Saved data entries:
····················
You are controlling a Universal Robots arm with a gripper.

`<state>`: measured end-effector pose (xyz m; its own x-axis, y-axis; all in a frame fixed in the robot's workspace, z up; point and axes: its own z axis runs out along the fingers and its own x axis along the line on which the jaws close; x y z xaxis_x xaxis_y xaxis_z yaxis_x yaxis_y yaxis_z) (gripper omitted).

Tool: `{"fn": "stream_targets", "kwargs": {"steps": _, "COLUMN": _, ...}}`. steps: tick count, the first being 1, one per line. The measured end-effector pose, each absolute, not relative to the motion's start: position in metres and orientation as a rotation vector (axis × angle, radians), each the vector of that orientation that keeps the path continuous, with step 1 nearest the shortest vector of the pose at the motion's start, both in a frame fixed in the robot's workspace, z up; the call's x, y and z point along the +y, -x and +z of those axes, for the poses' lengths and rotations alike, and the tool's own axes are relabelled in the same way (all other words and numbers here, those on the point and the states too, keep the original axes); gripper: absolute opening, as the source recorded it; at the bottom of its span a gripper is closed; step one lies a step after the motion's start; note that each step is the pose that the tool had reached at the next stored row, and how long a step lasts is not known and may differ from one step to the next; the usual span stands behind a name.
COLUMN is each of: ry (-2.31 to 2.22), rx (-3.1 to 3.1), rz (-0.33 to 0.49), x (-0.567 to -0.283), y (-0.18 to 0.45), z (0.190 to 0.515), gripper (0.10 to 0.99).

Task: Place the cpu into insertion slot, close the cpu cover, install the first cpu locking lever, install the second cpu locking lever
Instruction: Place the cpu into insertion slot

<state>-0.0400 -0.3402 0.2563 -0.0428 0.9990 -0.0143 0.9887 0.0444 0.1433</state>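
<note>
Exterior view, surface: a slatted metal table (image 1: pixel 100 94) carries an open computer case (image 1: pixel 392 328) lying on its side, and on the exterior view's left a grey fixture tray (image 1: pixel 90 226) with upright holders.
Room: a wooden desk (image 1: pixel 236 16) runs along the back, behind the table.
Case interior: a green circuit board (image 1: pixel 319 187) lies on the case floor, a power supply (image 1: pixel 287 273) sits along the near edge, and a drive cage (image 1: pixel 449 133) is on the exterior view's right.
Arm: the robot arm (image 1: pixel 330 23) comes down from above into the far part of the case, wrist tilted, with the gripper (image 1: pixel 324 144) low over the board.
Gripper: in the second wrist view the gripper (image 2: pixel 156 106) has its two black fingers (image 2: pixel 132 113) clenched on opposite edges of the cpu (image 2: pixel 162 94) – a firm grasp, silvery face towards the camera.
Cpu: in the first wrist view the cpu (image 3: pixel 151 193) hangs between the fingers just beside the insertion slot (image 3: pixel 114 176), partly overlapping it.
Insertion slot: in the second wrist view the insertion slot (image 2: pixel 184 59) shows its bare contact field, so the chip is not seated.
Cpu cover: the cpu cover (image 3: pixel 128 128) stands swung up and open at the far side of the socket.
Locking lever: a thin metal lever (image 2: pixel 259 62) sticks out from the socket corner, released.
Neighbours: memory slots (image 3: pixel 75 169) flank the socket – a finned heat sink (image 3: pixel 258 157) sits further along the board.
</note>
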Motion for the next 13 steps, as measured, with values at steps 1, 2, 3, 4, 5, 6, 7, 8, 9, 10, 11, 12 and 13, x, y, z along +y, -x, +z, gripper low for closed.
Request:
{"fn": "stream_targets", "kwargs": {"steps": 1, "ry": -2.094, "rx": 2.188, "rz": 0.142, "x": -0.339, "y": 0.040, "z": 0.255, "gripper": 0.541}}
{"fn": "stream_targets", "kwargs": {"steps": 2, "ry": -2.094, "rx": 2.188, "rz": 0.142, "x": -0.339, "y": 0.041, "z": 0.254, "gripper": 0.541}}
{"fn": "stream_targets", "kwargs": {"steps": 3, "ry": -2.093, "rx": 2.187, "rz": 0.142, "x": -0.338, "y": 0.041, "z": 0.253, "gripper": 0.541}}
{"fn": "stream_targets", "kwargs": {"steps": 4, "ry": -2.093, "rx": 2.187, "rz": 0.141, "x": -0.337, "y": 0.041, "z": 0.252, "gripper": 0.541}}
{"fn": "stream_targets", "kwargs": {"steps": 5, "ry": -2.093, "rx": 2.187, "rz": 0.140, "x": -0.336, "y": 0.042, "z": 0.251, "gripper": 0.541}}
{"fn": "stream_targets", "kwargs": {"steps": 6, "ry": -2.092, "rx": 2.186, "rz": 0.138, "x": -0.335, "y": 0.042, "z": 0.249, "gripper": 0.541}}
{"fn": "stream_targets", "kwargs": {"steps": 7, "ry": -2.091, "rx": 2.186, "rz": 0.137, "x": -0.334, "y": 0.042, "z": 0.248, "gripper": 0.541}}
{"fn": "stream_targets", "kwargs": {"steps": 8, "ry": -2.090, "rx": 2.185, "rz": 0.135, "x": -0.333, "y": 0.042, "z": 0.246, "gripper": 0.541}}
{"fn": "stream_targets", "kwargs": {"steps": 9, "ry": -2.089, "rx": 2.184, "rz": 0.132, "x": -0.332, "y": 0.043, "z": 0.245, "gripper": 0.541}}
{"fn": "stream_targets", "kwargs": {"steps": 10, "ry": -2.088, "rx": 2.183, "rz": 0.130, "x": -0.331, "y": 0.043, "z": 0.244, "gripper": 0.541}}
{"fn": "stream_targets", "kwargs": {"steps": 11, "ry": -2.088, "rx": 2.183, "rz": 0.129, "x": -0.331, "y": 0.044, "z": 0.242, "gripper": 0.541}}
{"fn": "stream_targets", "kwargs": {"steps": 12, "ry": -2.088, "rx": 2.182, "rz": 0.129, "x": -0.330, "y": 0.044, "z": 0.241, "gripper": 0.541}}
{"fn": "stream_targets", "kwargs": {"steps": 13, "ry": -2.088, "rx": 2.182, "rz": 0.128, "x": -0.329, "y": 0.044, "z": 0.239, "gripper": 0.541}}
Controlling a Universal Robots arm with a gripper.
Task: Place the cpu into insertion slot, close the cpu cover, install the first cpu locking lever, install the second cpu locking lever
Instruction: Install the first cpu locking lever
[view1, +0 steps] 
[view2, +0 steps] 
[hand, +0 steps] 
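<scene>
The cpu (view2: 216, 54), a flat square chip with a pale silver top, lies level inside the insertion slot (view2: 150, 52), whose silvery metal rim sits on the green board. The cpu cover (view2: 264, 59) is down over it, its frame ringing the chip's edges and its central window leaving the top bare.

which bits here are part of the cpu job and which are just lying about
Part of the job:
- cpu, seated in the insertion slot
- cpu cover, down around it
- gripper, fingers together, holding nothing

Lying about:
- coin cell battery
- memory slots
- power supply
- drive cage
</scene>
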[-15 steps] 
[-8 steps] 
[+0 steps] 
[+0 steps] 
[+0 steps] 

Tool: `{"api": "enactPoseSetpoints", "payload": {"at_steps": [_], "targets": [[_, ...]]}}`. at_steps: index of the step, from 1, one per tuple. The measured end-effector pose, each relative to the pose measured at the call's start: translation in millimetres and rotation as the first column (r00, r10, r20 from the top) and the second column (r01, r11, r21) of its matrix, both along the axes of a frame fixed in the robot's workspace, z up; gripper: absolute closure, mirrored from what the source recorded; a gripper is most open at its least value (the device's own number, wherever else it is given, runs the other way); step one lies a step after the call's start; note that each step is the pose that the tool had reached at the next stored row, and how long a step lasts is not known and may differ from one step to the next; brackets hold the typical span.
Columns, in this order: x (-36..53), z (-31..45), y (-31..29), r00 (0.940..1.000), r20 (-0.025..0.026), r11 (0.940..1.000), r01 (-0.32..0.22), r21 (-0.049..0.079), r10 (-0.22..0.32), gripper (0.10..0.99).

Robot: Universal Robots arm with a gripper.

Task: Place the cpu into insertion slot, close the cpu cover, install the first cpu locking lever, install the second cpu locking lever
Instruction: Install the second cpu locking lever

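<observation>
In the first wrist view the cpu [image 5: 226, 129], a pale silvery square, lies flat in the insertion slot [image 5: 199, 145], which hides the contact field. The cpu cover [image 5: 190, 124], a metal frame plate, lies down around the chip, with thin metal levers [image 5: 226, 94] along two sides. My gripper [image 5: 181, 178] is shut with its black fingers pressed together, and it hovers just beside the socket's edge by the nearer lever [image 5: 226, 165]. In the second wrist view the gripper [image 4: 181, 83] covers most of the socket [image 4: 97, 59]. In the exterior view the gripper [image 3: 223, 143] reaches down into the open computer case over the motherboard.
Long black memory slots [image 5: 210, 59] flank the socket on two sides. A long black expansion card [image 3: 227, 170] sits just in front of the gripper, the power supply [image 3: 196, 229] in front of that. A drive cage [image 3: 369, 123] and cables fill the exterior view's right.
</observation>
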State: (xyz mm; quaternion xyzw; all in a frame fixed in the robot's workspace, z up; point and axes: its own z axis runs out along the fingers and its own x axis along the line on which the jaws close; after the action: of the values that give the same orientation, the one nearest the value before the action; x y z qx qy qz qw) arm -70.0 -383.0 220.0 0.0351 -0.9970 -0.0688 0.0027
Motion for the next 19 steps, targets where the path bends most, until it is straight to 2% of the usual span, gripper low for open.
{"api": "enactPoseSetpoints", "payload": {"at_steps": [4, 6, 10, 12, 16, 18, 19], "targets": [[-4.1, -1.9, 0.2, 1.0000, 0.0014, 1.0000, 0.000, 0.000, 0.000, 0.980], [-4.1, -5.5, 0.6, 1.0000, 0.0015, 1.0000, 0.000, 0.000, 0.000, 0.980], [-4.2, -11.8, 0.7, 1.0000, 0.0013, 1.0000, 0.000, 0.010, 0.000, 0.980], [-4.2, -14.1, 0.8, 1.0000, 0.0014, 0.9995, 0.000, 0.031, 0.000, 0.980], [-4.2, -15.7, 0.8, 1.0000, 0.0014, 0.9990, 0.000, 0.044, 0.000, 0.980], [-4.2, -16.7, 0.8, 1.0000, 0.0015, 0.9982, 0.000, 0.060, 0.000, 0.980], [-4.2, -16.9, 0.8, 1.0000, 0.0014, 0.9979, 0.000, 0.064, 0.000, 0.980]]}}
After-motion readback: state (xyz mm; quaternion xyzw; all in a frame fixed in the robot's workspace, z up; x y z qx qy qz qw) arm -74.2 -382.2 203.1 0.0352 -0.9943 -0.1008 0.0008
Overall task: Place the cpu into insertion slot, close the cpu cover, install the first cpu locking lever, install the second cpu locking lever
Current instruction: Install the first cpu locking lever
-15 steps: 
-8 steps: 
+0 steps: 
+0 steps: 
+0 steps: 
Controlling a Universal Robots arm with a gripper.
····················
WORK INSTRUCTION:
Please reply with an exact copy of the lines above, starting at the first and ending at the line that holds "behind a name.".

RESPONSE AREA:
You are controlling a Universal Robots arm with a gripper.

`<state>`: measured end-effector pose (xyz m; its own x-axis, y-axis; all in a frame fixed in the robot's workspace, z up; point and axes: its own z axis runs out along the fingers and its own x axis along the line on which the jaws close; x y z xaxis_x xaxis_y xaxis_z yaxis_x yaxis_y yaxis_z) (gripper omitted).

Tool: `{"fn": "stream_targets", "kwargs": {"steps": _, "COLUMN": _, ...}}`. steps: tick count, the first being 1, one per line. The measured end-effector pose, each absolute, not relative to the motion's start: position in metres and orientation as a rotation vector (axis × angle, radians), each the vector of that orientation that keeps the path continuous, with step 1 nearest the shortest vector of the pose at the motion's start, both in a frame fixed in the robot's workspace, z up; the call's x, y and z point along the +y, -x and +z of those axes, for the poses' lengths and rotations alike, and the tool's own axes are relabelled in the same way (all other words and numbers here, those on the point and the states too, keep the original axes); gripper: absolute opening, as the source recorded it; at the bottom of its span a gripper is closed; step one lies a step after the motion's start; note that each step is the pose that the tool had reached at the next stored row, and how long a step lasts is not known and may differ from one step to the next; the usual span stands behind a name.

What the exercise required is now done.